“There is much emphasis these days on academic excellence, but schools should focus more on moral education to ensure that our children grow up with the right values” (Moral Education Needed To Reinforce Right Values, Madam Lee Siew Keng).
The letter “Moral Education Needed To Reinforce Right Values” (November 21, 2010) by Madam Lee Siew Keng makes the excellent point that moral education is sorely lacking – in quality and quantity – within institutions. While it is true that the Ministry of Education (MOE) has the resources and potential to dramatically enhance the existing moral education programme – in pre-schools and high schools – the endeavours undertaken have to be complemented by efforts on the part of parents and families as well. Given a change in the angle of approach towards moral education, students themselves would also be poised to be more responsible for their actions and decisions.
To claim that current approaches by the MOE towards moral education are overly antiquated and pedantic would be an understatement. Traditional methodologies employed by educators are premised upon the assumption that moral behaviour is naturally polarised upon white or black, good or bad. Subsequently, teachers directly communicate these virtues – such as kindness, humility, honesty et cetera – to their students, and henceforth reward their positive expression and criticise actions that are contrary to these beliefs. Unfortunately, these pedagogies do not take into account “grey areas” or moral dilemmas; presuppose that society has reached a consensus on these moral values; and more often than not the teachers would indirectly impose their own perspectives – possibly confounded with personal or religious beliefs – upon students.
There is a desperate need to mould the teacher’s role into one of a moderator, rather than one of a “values dispenser”. The teacher does not insist on sharing the “right” views; instead, the message should be that people hold different moral yardsticks and standards, and that compromises can be reached through constructive negotiation.
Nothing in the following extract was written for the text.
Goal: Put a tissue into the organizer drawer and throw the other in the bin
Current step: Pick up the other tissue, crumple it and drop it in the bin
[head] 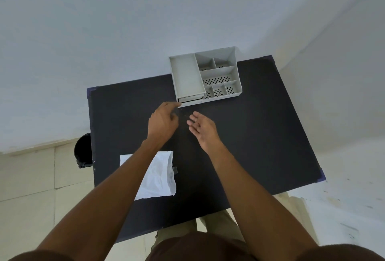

This is especially important, given the fact that a child’s moral view is often shaped by a plethora of aspects: including their parents, their teachers, their friends, and even their personal interactions with people and events.
Instead of sticking to a textbook approach of presenting “rights” and “wrongs”, MOE can explore resources and ways to render moral education more engaging and productive. Professionals – in psychology and education – can be invited to train educators on methods such as “moral dilemmas”, in which students would be forced to balance contradictions, make sense of their moral compasses, and decide their personal courses of action. This can be done in conjunction with families and parents. The teachers thus play a more integral role in comprehending each individual’s reasoning and concerns, while constantly highlighting rules and constrains, simulating justice and community-based limitations.
If progress is not made in heightening the features of our moral education programmes, future generations of students would ultimately be at the losing end.
A version of this article was published in The Straits Times.